** Exercise prompt **
Once you find the line containing "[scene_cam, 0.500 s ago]", set down exactly that line and every one after it through the end of the listing below, with both ends included and any pictures omitted.
### Raw data ###
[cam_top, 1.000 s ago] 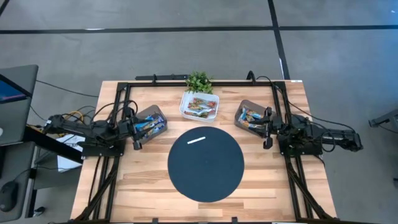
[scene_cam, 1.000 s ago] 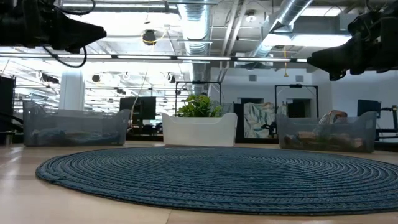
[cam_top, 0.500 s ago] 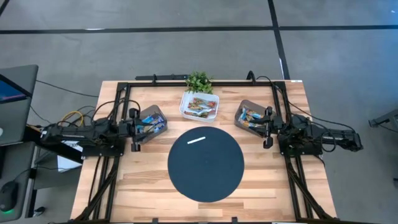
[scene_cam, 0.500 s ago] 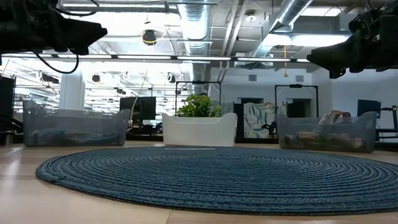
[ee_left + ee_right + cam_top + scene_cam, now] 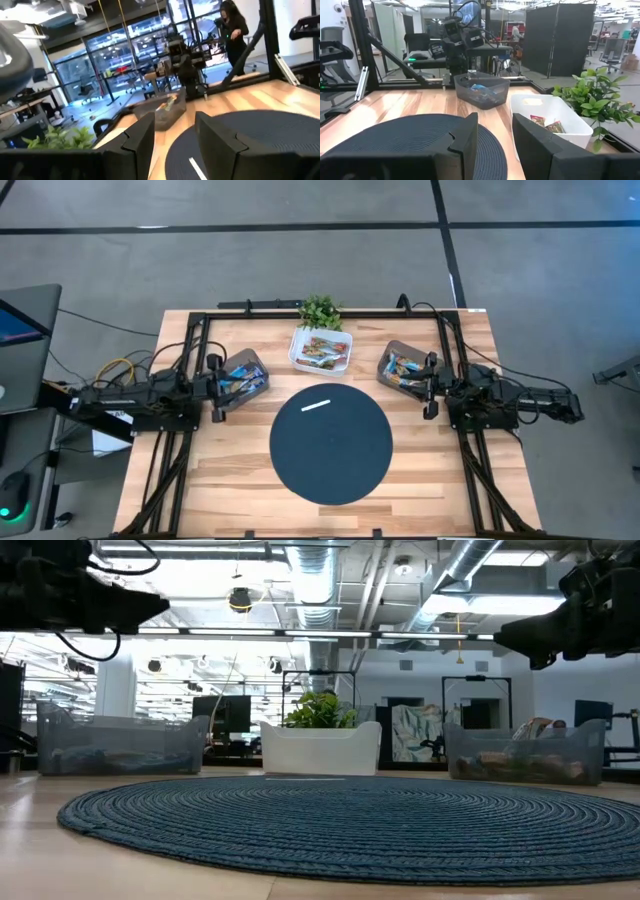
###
** Completed task **
[scene_cam, 0.500 s ago] 
[ee_left + ee_right + cam_top + scene_cam, now] 

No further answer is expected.